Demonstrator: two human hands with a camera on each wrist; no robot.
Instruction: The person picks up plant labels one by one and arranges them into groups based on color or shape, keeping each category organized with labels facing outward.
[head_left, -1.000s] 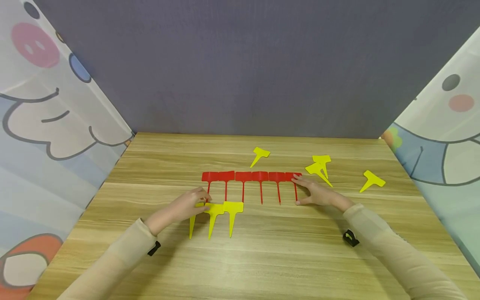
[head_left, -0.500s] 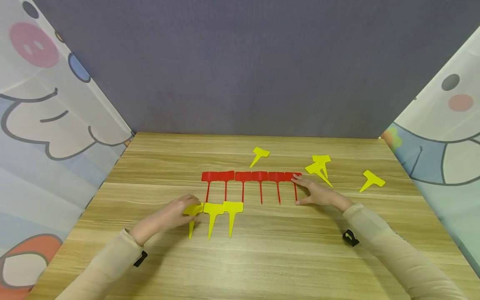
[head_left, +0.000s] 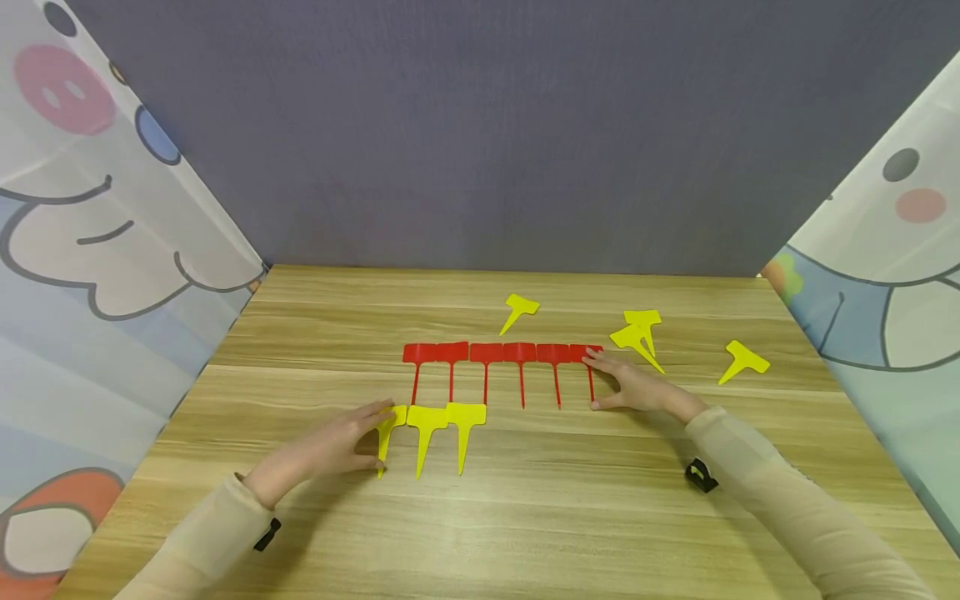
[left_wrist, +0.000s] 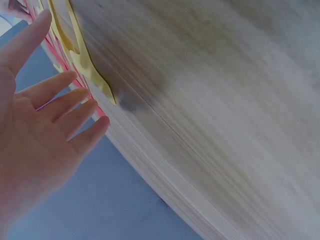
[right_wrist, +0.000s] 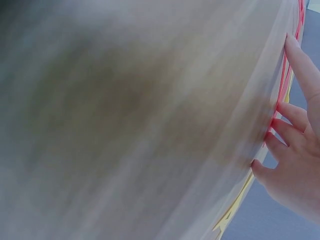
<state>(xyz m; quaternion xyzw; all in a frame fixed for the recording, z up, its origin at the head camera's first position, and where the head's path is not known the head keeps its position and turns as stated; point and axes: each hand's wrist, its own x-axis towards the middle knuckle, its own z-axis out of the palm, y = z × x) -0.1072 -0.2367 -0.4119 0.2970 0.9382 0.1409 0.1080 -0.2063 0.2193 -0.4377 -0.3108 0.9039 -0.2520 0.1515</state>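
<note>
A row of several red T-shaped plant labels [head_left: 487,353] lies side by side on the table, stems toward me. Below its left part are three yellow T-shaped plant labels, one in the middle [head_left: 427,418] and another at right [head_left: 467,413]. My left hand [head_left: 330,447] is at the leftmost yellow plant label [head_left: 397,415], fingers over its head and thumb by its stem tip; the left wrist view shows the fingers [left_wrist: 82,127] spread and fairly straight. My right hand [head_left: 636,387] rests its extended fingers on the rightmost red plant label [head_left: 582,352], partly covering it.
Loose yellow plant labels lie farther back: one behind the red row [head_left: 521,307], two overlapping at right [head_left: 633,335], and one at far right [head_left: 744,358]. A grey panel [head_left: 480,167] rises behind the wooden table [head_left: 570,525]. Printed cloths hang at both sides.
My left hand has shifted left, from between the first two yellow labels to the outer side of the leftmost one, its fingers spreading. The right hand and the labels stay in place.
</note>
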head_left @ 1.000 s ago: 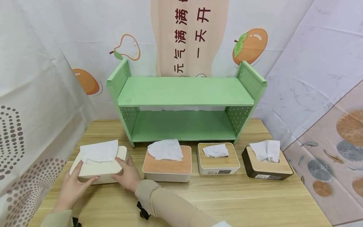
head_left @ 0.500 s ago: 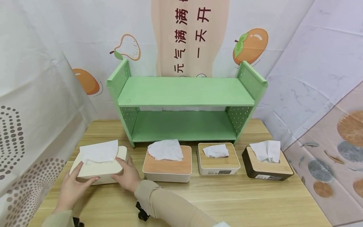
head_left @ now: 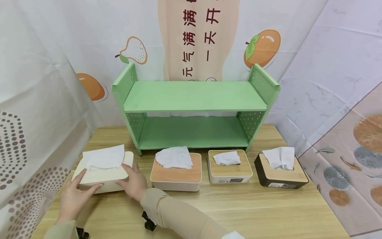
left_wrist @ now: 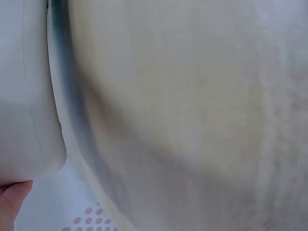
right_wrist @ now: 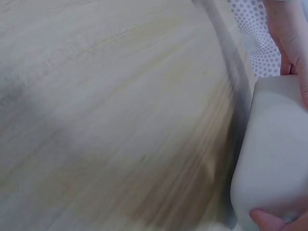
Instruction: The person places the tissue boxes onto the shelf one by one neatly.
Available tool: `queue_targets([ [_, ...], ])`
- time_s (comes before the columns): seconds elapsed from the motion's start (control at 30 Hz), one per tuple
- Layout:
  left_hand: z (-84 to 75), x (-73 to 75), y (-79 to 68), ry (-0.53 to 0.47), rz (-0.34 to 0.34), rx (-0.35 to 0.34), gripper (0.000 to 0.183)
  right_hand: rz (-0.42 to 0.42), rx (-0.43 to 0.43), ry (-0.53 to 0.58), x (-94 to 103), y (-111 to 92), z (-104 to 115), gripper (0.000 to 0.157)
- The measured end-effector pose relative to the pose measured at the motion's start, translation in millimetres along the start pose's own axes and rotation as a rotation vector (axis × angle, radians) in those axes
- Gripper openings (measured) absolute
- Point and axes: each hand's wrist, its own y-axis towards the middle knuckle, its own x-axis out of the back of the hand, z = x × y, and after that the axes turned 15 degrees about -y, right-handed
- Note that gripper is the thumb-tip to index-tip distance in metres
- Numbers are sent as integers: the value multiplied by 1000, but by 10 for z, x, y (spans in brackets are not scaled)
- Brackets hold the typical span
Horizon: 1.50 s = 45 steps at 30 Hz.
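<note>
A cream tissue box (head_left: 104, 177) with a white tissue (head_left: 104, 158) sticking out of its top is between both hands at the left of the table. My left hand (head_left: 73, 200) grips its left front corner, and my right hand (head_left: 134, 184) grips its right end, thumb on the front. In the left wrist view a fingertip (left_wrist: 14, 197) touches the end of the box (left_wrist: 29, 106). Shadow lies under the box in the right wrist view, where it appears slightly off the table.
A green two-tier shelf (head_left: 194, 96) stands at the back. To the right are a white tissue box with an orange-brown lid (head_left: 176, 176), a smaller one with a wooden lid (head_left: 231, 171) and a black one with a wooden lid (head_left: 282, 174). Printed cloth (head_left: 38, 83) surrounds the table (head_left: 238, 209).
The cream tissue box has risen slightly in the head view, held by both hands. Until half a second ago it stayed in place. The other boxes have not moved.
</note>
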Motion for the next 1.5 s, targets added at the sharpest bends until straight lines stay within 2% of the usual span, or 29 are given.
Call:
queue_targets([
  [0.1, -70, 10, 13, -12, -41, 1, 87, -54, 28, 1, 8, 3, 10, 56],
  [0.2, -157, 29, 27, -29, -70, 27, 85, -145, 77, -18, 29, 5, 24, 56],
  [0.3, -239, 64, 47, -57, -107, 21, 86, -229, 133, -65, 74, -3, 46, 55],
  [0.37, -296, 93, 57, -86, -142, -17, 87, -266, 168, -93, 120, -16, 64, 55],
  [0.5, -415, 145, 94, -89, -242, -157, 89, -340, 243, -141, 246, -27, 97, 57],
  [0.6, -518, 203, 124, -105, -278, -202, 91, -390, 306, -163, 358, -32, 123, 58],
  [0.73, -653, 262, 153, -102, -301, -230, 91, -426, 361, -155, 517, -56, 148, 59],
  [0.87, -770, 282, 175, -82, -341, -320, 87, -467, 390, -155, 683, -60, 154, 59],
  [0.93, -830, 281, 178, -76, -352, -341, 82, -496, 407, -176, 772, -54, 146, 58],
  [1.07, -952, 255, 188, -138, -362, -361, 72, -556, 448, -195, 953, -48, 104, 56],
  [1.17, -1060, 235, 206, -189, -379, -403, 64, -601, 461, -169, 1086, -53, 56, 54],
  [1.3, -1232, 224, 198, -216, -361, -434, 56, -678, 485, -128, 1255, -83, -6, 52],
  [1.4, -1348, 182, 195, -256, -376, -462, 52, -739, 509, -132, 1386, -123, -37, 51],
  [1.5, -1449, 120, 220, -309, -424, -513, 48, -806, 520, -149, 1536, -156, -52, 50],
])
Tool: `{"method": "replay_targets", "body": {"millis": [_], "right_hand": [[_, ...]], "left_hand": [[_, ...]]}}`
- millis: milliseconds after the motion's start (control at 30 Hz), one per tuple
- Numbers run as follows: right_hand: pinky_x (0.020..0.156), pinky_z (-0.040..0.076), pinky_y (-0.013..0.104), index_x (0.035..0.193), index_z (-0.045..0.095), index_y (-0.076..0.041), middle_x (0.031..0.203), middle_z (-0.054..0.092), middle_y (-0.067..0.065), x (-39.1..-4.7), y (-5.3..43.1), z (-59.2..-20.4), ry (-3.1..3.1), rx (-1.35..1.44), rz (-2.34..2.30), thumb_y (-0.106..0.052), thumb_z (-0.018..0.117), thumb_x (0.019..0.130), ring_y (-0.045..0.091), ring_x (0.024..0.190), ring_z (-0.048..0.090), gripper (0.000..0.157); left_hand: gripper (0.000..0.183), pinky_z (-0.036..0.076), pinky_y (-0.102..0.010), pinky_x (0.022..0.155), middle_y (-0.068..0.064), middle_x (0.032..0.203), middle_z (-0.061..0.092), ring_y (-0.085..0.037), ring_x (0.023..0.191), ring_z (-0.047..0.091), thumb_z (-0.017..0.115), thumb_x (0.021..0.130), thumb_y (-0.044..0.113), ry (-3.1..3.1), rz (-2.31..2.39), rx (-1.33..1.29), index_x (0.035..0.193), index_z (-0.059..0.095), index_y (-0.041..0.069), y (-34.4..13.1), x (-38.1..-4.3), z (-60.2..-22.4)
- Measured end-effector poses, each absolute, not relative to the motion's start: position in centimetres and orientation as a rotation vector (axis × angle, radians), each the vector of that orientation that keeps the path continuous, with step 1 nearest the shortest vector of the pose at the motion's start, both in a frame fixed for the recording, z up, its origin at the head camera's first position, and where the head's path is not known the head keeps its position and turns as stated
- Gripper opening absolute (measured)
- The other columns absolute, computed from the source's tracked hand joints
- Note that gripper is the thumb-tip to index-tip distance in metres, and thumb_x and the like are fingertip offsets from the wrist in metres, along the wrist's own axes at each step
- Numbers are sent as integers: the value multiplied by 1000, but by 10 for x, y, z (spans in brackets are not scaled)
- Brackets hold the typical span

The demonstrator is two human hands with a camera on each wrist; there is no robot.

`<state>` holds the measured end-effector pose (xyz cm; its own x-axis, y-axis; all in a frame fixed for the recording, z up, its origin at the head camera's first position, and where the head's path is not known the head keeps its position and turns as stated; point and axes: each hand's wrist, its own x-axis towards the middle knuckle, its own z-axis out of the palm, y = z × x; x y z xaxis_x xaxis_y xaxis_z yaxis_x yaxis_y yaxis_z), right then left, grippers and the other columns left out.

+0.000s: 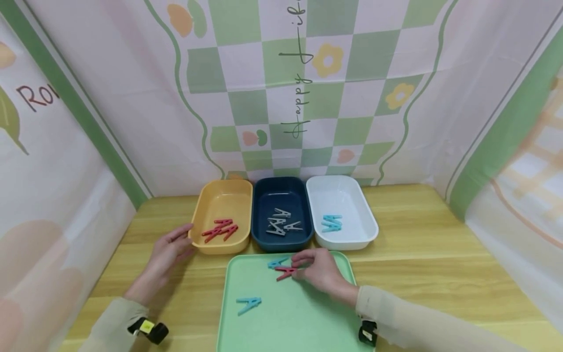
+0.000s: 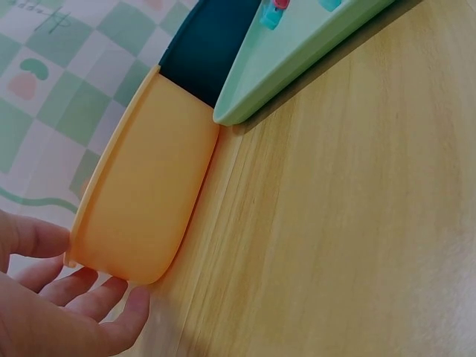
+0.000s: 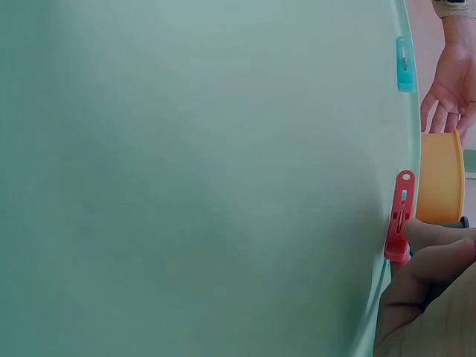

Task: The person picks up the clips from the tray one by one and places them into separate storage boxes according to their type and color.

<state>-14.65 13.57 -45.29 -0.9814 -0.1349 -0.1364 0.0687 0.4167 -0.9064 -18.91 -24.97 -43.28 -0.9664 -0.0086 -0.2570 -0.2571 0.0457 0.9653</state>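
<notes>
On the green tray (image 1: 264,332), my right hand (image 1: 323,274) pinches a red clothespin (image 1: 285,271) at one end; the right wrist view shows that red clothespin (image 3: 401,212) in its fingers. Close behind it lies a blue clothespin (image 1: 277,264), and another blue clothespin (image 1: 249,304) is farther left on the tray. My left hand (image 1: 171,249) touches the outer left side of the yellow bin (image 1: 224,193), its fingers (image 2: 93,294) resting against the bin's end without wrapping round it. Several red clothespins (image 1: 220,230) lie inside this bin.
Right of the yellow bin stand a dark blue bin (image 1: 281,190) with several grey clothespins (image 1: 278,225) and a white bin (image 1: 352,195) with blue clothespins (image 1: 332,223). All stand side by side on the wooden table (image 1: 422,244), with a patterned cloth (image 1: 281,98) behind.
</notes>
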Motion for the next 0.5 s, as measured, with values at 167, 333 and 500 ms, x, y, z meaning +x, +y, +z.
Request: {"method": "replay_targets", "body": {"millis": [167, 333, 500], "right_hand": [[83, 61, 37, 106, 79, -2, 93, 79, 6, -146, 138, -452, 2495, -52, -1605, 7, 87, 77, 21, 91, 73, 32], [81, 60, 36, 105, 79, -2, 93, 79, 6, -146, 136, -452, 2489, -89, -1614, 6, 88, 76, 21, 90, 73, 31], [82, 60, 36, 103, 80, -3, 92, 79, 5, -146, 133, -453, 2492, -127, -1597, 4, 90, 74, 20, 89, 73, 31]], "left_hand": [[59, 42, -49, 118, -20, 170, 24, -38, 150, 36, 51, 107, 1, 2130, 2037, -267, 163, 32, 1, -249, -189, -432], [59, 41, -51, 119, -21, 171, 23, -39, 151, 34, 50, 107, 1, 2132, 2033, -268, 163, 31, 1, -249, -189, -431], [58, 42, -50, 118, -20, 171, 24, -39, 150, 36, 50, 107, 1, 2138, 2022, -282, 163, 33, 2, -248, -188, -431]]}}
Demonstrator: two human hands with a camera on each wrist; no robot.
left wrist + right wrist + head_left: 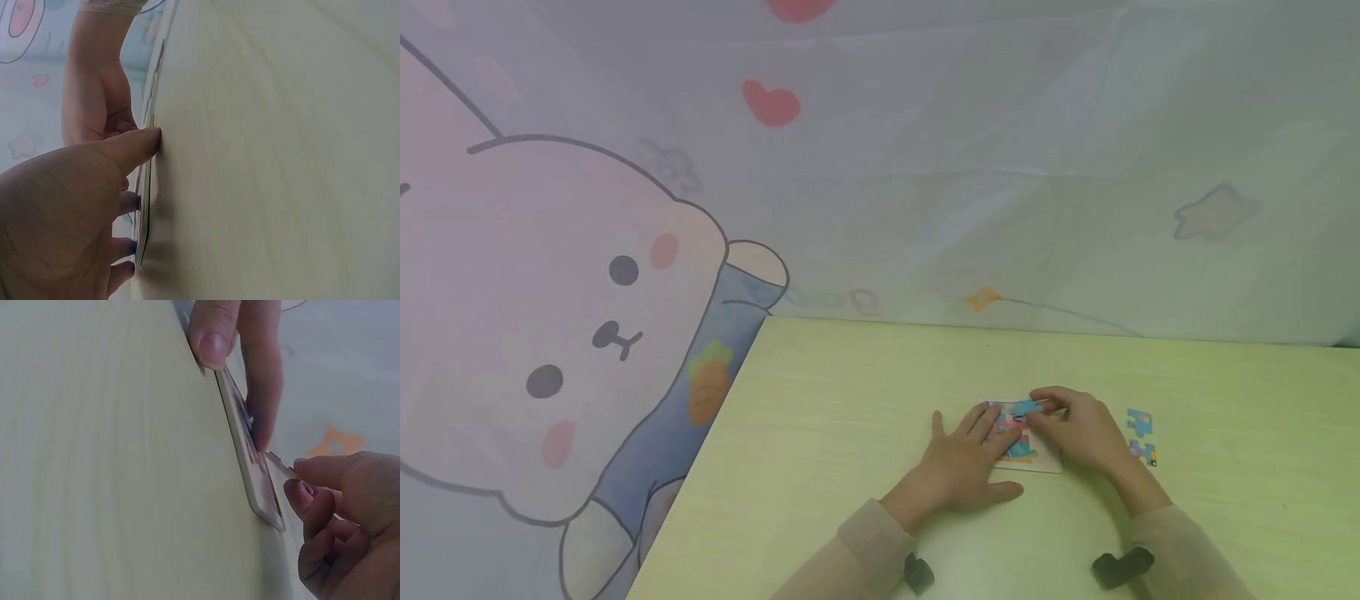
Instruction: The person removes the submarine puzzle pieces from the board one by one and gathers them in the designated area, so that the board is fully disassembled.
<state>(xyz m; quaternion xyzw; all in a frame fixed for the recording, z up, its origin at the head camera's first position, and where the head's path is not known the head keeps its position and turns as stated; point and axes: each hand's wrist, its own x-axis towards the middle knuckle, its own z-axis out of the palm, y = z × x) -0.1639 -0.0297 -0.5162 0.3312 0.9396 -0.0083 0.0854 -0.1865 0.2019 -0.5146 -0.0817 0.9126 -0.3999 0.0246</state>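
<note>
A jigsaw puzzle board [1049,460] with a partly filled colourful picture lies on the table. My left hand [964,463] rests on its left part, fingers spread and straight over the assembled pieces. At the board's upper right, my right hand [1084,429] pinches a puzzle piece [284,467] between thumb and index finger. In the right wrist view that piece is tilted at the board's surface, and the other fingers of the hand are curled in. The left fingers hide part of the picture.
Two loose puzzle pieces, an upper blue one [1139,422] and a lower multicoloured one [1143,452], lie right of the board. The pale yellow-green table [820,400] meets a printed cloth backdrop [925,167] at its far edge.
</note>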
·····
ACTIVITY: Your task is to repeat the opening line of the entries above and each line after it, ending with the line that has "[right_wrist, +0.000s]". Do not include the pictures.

EXERCISE OUTPUT:
Demonstrator: two human hands with a camera on each wrist; no robot.
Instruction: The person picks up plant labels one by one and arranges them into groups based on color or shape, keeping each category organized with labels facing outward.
[head_left, -1.000s] 
[head_left, -0.500s] 
[head_left, +0.000s] 
[left_wrist, +0.000s] 
[right_wrist, +0.000s] 

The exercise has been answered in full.